To evaluate the magnitude of completeness Mc, defined as the lowest magnitude at which all seismic events in a selected space-time volume are recorded by a network. Mc is an essential prerequisite for most seismicity analyses.

REFERENCES Document Repository

CATEGORY Collective Properties of Seismicity

KEYWORDS Statistical analysis, Statistical properties of seismicity, Parameter probabilistic distribution

CITATION Please acknowledge use of this application in your work: 
IS-EPOS. (2016). Completeness Magnitude Estimation [Web application/Source code]. Retrieved from

Step by Step

  1. After the User adds the Application into his/her personal workspace, the following window appear on the screen (Figure 1):

Figure 1. Input window of CME application.

The user is now requested to fill the fields shown above:

  • Use Seismic catalog - The user may click on "change input" button in order to use a seismic catalog data among the ones that are already uploaded in his/her personal workspace.
  • Select Magnitude Scale - The user may chose among different magnitude scales (e.g ML, MW), in the Episodes where these scales are available.
  • Time Unit - The user can here select a time unit among 'Day', 'Month' and 'Year'.
  • Number of synthetic datasets - The user inserts the number of synthetic datasets in the empty box which should be an integer between 10 and 10,000 (default value is 500).

3. After defining the aforementioned parameters, the user shall click on the  button and the calculations are performed.

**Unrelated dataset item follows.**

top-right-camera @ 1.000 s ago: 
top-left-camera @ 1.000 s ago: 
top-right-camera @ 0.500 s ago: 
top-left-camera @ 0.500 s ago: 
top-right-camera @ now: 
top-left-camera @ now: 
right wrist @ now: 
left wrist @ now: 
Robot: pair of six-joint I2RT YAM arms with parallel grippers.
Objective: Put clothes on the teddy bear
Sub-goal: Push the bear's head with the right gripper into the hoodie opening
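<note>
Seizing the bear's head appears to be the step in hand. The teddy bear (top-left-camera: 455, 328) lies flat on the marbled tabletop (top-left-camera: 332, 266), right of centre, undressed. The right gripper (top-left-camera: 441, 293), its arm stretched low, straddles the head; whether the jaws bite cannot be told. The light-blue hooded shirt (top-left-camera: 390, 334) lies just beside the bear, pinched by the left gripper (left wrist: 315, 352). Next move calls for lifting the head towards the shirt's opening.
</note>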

The Status changes from 'CREATED' through  'SENT_TO_SERVER', 'RUNNING' and finally 'FINISHED' and the output is created and plotted in the main window. The Analysis Results table appear on the screen after clicking on the 'Show' button (top left corner in Figure 2), next to 'mccalc_output_aa'. These results are:

Figure 2. Number of events vs Magnitude bins plot for CME analysis.

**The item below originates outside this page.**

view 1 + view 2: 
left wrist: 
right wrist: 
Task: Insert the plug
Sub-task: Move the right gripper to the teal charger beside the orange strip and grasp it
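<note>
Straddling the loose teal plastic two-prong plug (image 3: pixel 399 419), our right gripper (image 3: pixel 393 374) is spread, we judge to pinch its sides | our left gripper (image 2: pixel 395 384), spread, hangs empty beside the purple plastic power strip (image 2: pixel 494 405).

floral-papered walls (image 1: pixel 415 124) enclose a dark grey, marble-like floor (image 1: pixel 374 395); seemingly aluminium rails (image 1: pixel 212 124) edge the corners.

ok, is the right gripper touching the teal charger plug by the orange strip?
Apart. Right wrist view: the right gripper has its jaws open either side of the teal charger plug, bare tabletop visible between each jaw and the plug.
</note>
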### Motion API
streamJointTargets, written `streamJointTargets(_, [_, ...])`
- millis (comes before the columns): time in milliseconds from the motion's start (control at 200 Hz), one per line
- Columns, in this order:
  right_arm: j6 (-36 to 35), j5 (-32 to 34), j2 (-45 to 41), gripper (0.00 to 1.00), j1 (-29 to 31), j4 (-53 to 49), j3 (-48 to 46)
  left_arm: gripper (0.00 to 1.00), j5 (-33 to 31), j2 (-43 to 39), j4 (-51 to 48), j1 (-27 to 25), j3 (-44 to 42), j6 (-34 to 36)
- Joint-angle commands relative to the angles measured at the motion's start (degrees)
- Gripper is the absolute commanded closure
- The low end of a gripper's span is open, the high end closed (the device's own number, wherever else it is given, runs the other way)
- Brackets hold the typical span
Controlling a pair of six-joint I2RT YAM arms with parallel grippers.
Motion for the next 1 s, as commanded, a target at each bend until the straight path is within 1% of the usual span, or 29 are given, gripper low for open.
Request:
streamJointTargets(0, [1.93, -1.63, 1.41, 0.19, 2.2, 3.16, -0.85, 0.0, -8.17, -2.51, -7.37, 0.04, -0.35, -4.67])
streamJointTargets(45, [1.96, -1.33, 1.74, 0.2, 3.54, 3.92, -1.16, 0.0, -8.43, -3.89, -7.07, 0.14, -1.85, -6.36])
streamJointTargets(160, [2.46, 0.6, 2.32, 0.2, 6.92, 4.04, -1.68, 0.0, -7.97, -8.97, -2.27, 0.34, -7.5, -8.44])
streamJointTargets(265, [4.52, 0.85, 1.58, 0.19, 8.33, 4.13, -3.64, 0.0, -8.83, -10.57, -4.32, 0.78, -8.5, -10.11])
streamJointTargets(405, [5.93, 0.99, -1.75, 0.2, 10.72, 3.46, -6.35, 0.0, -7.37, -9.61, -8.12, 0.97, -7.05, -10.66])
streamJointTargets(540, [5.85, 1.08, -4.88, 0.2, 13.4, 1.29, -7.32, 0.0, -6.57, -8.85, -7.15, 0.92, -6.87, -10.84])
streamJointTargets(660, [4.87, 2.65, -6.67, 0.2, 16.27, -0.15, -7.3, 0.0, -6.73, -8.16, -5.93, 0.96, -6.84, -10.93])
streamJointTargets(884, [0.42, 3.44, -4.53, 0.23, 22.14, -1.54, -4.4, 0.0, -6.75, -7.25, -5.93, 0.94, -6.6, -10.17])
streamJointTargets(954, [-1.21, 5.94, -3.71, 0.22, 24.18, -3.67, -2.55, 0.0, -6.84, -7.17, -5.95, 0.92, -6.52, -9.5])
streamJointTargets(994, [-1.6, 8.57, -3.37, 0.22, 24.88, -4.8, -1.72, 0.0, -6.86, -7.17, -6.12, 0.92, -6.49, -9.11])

Analysis results: A table including information on the obtained results, as a function of minimum magnitude, available after clicking on the 'Show' button (Figure 2). The columns of the table correspond to:

  • Magnitude: minimum magnitude, M
  • N: number of events with magnitude ≥M
  • n: number of events with magnitude =M
  • b-value: b-value of the Gutenberg-Richter law
  • berr: b-value standard error
  • a-value: a-value of the Gutenberg-Richter law
  • a-value normalized: a-value normalized per unit time as was selected by the user
  • Rs[%]: Residual between observed data and power law
  • Rf[%]: Average residual between synthetic catalogs and power law

A table with Completeness Magnitude, MC, as it was estimated by four different approaches, 90% and 95% Goodness of Fit Tests, Maximum Curvature and Modified Goodness of Fit Test (Figure 2).

A plot of the number of events (interval, n, and cumulative, N) as a function of minimum magnitude, shown on logarithmic Y-axis (Figure 2 and Figure 3). The user can click on a certain point of the plot to draw the power law fitting curve corresponding to this minimum magnitude (red dashed line, Figure 3). The interval, cumulative and the theoretical number of events for each magnitude bin is shown in the screen as well, by moving the cursor on the circles, squares, or along the fitting curve, respectively (Figure 3). The plotting points can be shown/hidden after clicking on the parameters shown in the legend of the figure.

Figure 3. Number of events vs Magnitude bins with the fitting curve plot for CME analysis.

Figure 4. Residuals vs Magnitude bins with plot for CME analysis.

Residual Plot: This option provides to the user the opportunity to evaluate the Goodness-of-Fit results as a function of magnitude by examining the residuals between real and modeled data. The modeled data corresponds to power law of the frequency magnitude distribution (black dots) and to the synthetic datasets following this power law (red squares). The horizontal dashed lines indicate the residual values of 10% (upper line) and 5% (lower line), which correspond to the commonly used in literature recommended levels (Figure 4).

Plot of b-values with errorbars: This final option shows the b-value fluctuation as a function of magnitude (Figure 5). The errorbars which indicate ± one standard deviation are shown as well. In such way the user may consider the accuracy of calculations and the stability of the b-value as the magnitude changes. The dashed horizontal line denotes b=1.0, which is a value that often characterizes seismic activity in several scales.

Figure 5. b-value of GR law vs Magnitude bins with plot for CME analysis.

Note that zooming option is enabled for all of the aforementioned plots (see information (info) tips at the low part of Figures 3, 4 and 5). (For more details about the available figure options, see section Plot properties" in "Visualization" chapter).